Susanna al inicio del funeral tomó la palabra para recordar a Luigi y, aunque había pasado algún tiempo pensando y preparando el discurso, decidió improvisar dándose cuenta después de quién la había apoyado en ese momento.

“Cinco minutos después de haber terminado de hablar, no me acordaba ya de lo que había dicho; quizá algo sobre el hecho de no tener miedo. Porque en una altura de nuestra relación tuve mucho. Tuve miedo de que todo lo que habíamos esperado y creído en aquellos años no fuera verdad. Que no hubiera nada después de la muerte. Que la fe fuera una especie de chiste que se cuenta en los momentos difíciles, para levantar la moral. O un salvavidas medio inflado para hundirse menos rápidamente en la depresión. Pero me había equivocado, por suerte. Y lo dije, lo quise decir frente a todas esas personas, que la fe no es un chiste. Ni una mentira piadosa, como había pensado en algún momento.
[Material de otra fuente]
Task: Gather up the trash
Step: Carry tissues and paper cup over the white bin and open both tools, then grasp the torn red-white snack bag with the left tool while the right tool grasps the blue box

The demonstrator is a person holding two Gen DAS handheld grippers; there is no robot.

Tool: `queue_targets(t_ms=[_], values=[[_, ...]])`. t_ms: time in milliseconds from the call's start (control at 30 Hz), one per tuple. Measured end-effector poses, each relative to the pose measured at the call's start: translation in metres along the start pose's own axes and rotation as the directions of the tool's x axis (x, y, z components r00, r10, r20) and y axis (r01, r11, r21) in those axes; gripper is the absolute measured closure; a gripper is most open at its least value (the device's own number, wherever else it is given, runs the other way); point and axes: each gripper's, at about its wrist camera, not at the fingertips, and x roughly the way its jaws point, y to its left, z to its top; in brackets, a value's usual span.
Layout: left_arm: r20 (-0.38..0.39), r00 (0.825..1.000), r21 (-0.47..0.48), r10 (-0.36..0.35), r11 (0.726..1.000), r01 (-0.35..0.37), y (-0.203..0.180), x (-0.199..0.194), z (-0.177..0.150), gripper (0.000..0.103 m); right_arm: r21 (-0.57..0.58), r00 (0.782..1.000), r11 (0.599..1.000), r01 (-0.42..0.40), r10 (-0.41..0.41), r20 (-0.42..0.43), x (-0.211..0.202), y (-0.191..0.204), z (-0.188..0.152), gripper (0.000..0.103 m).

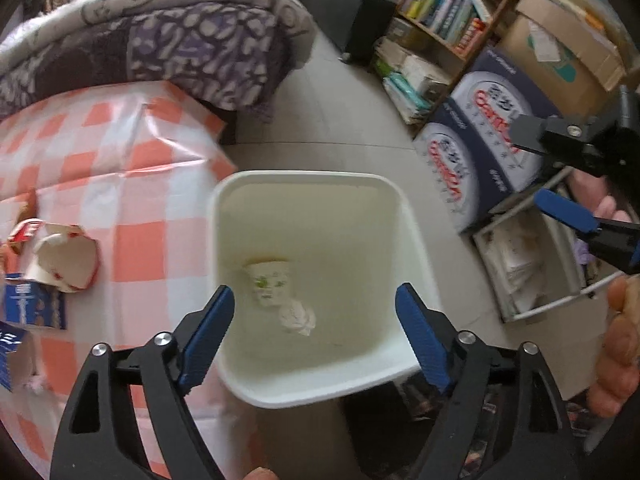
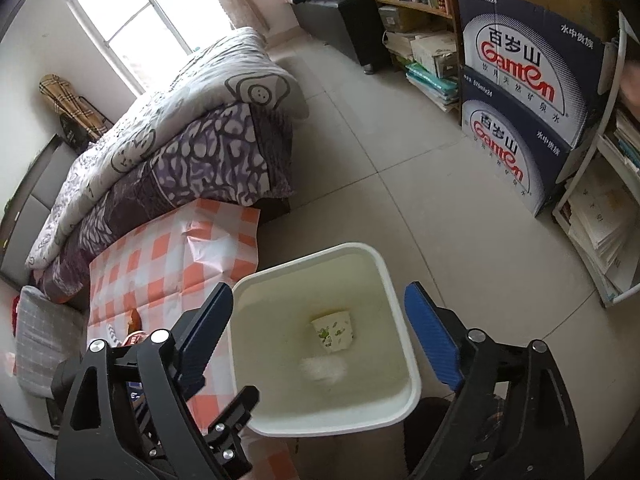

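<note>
Trash, mostly light paper: a crushed white carton with red print [image 1: 66, 262] on the checkered tablecloth [image 1: 132, 184], beside a blue printed packet [image 1: 34, 306], with another blue-and-white box [image 1: 10, 354] at the left edge. Already inside the white bin [image 1: 308, 396]: a paper cup with green pattern [image 1: 269, 283] and a crumpled tissue [image 1: 298, 318], both on the bottom. Left gripper [image 1: 314, 330] above the bin, jaws wide apart and holding nothing; right gripper [image 2: 320, 334] also above the bin, jaws wide and empty. Probably very light, thin, easy to deform: the carton already torn open and bent, so no fear of breaking, only of slipping or folding more under the pads. Best to pinch across a flattened wall or a folded edge of the carton, not around the open mouth, where the card would likely collapse. Glossy print perhaps a little slippery against the blue fingers [image 1: 208, 334]. Blue packet lying flat, so harder to catch; better taken at a raised edge or corner. Contents of the packets not visible, so weight uncertain.
</note>
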Motion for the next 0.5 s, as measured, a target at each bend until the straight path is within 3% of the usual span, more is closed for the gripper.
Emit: queue_targets(t_ms=[133,267,367,500], values=[[-0.004,0.988,-0.081,0.152,0.985,-0.152,0.037,0.0,0.004,0.022,-0.004,0.999,1.0,-0.016,0.016,-0.031,0.008,0.011,-0.005,0.017],[0.024,0.953,-0.207,0.301,0.934,-0.29,0.076,-0.015,0.011,0.018,-0.023,0.999,1.0,-0.015,0.014,-0.05,0.016,0.026,-0.012,0.016],[0.038,0.945,-0.332,0.326,0.896,-0.295,0.107,-0.022,0.02,0.017,-0.036,0.997,0.999,-0.024,0.021,-0.071,0.021,0.037,-0.018,0.015],[0.029,0.929,-0.398,0.369,0.856,-0.328,0.132,-0.016,0.034,0.017,-0.067,0.996,0.998,-0.016,0.01,-0.085,0.028,0.047,-0.023,0.014]])
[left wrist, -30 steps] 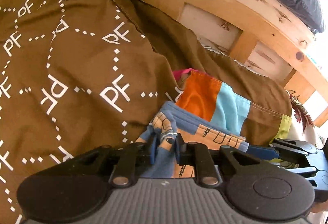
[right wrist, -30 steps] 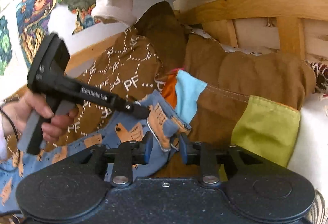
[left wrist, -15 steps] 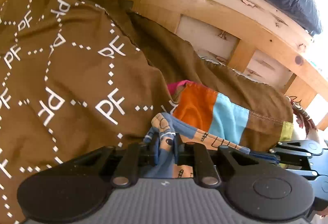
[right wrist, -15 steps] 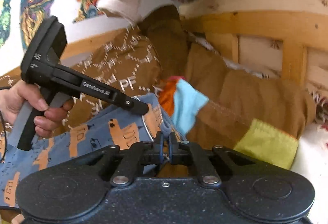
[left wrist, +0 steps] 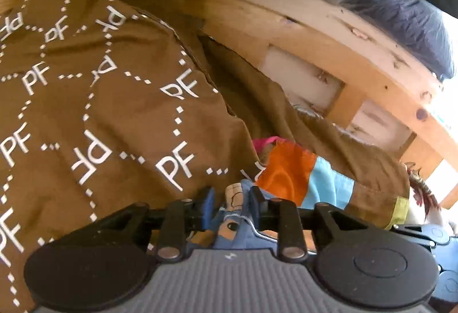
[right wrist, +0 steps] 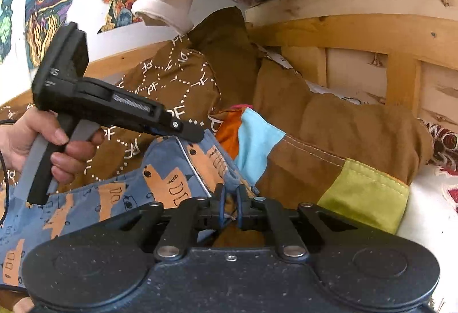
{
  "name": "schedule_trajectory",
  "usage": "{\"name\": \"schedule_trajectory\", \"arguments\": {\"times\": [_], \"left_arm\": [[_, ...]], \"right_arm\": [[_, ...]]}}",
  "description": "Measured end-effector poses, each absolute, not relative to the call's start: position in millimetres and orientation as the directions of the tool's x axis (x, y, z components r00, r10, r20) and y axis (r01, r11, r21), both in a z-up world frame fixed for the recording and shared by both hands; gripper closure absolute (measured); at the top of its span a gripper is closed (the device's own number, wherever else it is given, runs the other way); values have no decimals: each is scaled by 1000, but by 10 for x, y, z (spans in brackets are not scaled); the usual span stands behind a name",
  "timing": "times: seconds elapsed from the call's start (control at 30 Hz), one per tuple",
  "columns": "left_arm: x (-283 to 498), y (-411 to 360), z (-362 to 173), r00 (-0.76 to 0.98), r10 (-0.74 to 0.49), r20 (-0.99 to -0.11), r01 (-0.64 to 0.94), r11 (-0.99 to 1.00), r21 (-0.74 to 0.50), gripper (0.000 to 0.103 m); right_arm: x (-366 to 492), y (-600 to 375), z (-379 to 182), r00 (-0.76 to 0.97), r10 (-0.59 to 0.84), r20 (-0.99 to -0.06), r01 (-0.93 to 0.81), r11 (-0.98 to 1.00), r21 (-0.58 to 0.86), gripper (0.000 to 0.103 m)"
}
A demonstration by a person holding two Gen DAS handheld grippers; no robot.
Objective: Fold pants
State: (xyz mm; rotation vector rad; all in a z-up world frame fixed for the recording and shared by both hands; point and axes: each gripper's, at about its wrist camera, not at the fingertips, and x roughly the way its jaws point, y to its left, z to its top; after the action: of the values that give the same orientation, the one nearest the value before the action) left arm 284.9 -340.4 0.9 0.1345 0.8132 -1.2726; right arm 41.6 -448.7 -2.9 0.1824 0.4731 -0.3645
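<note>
One pair of blue printed pants (right wrist: pixel 120 192) lies on the brown patterned cover (left wrist: pixel 94 112), its length running leftward from the claws, as far as the view shows; wooden rail (right wrist: pixel 357 29) close behind, open room only to the left; left claw (left wrist: pixel 230 205) opening, cloth between its pads; right claw (right wrist: pixel 230 202) nearly shut, pinching a pants edge.

Left gripper (left wrist: pixel 231 205) jaws opening around the pants (right wrist: pixel 160 178) edge, right gripper (right wrist: pixel 230 202) pinched shut on the pants, person's hand (right wrist: pixel 43 145) gripping the left handle
</note>
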Motion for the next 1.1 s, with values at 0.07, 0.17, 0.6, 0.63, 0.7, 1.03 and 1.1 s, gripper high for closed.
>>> {"name": "schedule_trajectory", "arguments": {"times": [0.07,0.17,0.6,0.63,0.7,1.03,1.1], "left_arm": [[2792,-3288,78,124,-805,-580,875,365,-319,31],[2626,-3011,222,222,-830,-511,887,390,-247,17],[2422,-2789,-250,491,-541,-682,815,561,142,25],[2478,-2739,-215,479,-546,-687,806,584,97,25],[2516,-2608,-124,496,-540,-680,777,625,70,25],[2274,-1820,16,537,-491,-686,772,615,163,17],[2281,-1711,-72,590,-407,-697,724,649,234,17]], "right_arm": [[394,-4461,-9,830,-308,-465,379,923,65,83],[359,-4387,48,838,-345,-422,368,930,-29,58],[682,-4371,-73,783,-436,-443,255,875,-411,49],[675,-4380,-56,785,-435,-442,258,877,-404,48],[653,-4328,-21,801,-435,-411,258,871,-419,45],[1302,-4202,60,863,-228,-451,29,913,-407,30],[1495,-4211,-35,844,-228,-486,-4,903,-430,30]]}}
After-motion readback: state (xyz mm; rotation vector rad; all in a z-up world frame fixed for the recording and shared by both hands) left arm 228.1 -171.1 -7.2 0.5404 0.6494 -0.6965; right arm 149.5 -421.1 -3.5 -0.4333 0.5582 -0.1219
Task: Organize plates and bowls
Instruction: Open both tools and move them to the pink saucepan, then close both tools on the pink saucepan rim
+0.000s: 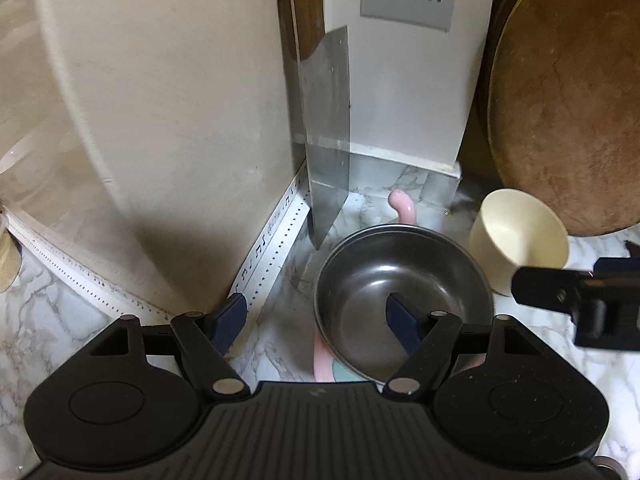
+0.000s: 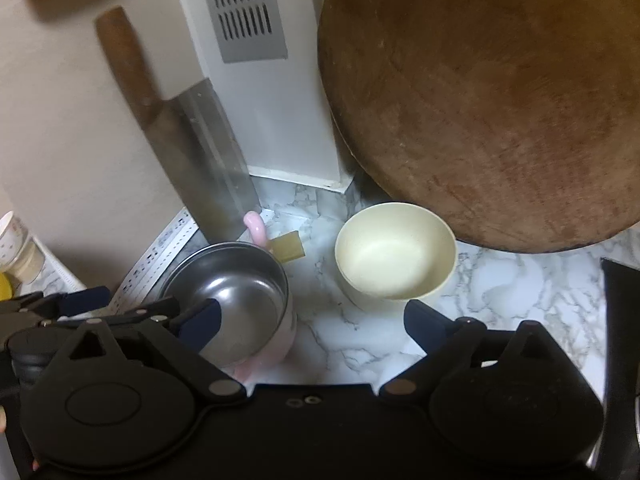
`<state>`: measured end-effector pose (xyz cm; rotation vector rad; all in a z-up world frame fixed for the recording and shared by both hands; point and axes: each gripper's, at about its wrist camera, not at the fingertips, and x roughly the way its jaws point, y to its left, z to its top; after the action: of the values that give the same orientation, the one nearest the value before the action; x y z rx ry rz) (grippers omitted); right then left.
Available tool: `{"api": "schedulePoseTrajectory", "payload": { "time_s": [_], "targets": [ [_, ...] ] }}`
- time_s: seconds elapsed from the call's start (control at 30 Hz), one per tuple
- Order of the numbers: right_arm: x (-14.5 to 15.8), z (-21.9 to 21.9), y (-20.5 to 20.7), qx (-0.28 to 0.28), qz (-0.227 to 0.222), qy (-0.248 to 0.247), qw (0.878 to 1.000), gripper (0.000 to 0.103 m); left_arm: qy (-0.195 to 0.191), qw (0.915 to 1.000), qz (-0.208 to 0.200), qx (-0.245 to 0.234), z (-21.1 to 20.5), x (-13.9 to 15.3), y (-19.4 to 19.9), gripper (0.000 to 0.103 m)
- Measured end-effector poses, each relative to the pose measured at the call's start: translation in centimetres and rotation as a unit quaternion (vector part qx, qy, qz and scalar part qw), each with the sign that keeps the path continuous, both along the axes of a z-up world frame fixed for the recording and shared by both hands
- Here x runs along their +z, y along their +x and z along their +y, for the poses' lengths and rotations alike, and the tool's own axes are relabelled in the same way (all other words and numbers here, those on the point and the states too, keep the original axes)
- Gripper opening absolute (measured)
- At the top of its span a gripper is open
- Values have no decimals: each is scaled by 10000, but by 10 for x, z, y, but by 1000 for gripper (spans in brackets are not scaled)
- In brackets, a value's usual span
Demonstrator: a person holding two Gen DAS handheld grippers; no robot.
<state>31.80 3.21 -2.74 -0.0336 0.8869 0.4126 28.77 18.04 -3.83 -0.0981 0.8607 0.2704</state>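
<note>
1. Left gripper: jaws released, nothing between the pads. Its right finger hangs over the inside of the steel bowl; its left finger stands outside, by the perforated strip at the wall.
2. Right gripper: jaws spread wide and empty. The cream bowl sits just ahead of its right finger, not between the pads.
3. Steel bowl: upright on the marble desk, mouth up, directly ahead of the left gripper and ahead-left of the right one. It seems to rest in a pink holder with a curved pink handle pointing away from the grippers toward the wall; that handle line is its only long axis.
4. Cream bowl: upright, mouth up, round, no long axis; near the steel bowl but apart from it.
5. Cleaver: leaning on the wall, its lower blade edge just beyond the steel bowl.
6. Round wooden board: propped just behind the cream bowl.
7. Risks, as judged:
   - Lifting the steel bowl away from the gripper could knock the cleaver over.
   - A thin-rim pinch could slip, or lift the bowl out of the holder.
   - The two grippers are close and could collide.
   - Pushing the cream bowl could bump the board.
</note>
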Motion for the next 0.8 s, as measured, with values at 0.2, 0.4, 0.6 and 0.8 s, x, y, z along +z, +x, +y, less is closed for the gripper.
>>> {"api": "schedulePoseTrajectory", "payload": {
  "time_s": [0.2,0.4,0.6,0.8],
  "targets": [
    [-18,12,24,-103,343,34,9994,83,60,9999,68,-56,2,-10,13,76],
    [-33,21,34,-217,510,-63,9984,77,41,9998,168,-53,5,-18,22,75],
    [-41,28,40,-183,628,-60,9978,66,227,9996,156,-2,3,-22,23,68],
    [-45,35,42,-111,675,-109,9976,53,47,9997,27,226,1,-19,16,49]
  ]
}}
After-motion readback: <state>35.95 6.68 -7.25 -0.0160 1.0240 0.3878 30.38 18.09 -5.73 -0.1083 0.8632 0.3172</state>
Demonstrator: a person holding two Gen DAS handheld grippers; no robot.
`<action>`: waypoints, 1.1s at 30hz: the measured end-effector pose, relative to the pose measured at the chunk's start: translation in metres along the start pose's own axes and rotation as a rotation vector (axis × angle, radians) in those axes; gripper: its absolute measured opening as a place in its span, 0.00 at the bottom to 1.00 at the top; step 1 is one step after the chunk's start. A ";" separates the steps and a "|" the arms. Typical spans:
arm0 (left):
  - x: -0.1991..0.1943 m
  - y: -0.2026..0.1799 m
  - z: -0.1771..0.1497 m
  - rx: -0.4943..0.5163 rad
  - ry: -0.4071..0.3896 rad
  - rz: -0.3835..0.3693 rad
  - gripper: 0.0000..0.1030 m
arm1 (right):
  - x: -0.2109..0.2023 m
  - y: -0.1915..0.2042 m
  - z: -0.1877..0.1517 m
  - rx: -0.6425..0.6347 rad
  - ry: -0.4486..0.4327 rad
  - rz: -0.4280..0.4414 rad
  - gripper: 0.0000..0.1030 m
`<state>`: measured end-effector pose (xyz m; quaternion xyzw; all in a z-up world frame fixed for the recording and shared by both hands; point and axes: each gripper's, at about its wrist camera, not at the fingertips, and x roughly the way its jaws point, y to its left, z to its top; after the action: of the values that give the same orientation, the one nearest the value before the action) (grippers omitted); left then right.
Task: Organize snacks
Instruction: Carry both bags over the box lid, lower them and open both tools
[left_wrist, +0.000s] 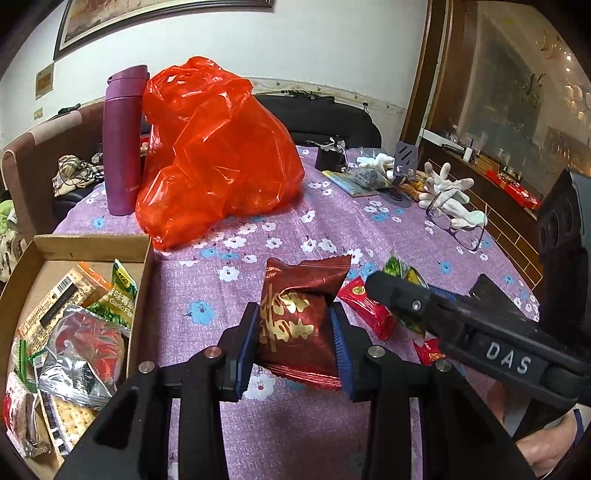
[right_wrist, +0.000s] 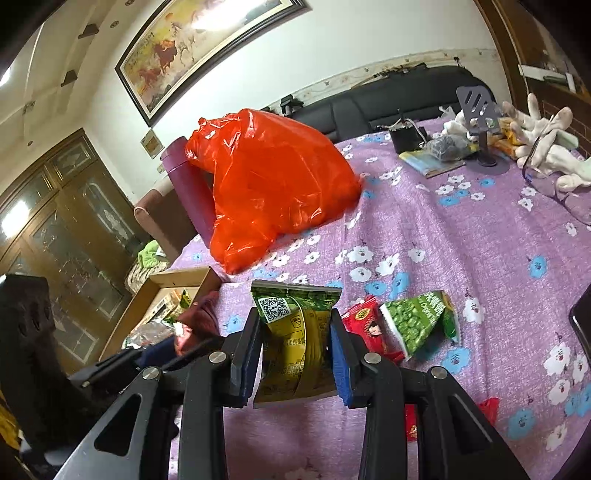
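Note:
My left gripper (left_wrist: 293, 332) is shut on a dark red snack packet (left_wrist: 299, 321) with gold print, held above the purple flowered tablecloth (left_wrist: 207, 291), just right of the cardboard box (left_wrist: 142, 280). The box holds several snack packets (left_wrist: 74, 325). My right gripper (right_wrist: 295, 343) is shut on a green and yellow snack packet (right_wrist: 295, 339), held above the cloth. On the cloth lie a red packet (right_wrist: 369, 328) and a green pea packet (right_wrist: 417, 321). The right gripper shows in the left wrist view (left_wrist: 384, 288) above the red packet (left_wrist: 369, 310).
A big red plastic bag (left_wrist: 218, 147) and a purple flask (left_wrist: 123, 140) stand behind the box. White gloves (left_wrist: 447, 192), glasses (left_wrist: 458, 229), a phone stand (left_wrist: 404, 162) and small items lie at the far right. A sofa (left_wrist: 325, 114) is behind the table.

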<state>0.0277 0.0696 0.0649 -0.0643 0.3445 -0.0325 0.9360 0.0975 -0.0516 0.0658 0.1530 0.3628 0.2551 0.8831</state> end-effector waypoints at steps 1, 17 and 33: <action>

La fe es una realidad concreta, pero es sobretodo un don, y se puede pedir de una sola manera: orando. Como hiciste siempre tú. La última semana en Brescia me dije a mi misma que te ayudaría a creer en el Paraíso. Y sólo en tu funeral me di cuenta que fuiste tú en cambio, en diez años, quien me ayudó a mí. Y sentí que me ayudaste en el funeral, cuando hablé”.

“Lo que sentí mientras celebramos tu funeral fue algo similar a una resurrección. No se cómo decirlo de otra manera: me sentí feliz. Es realmente difícil describir la alegría pura. Es como intentar describir un pastel y su delicioso sabor. Lo ideal sería probar una rebanada. Quizá por eso me sentí así: porque, al no poderme describir el Paraíso, decidiste darme una probada”.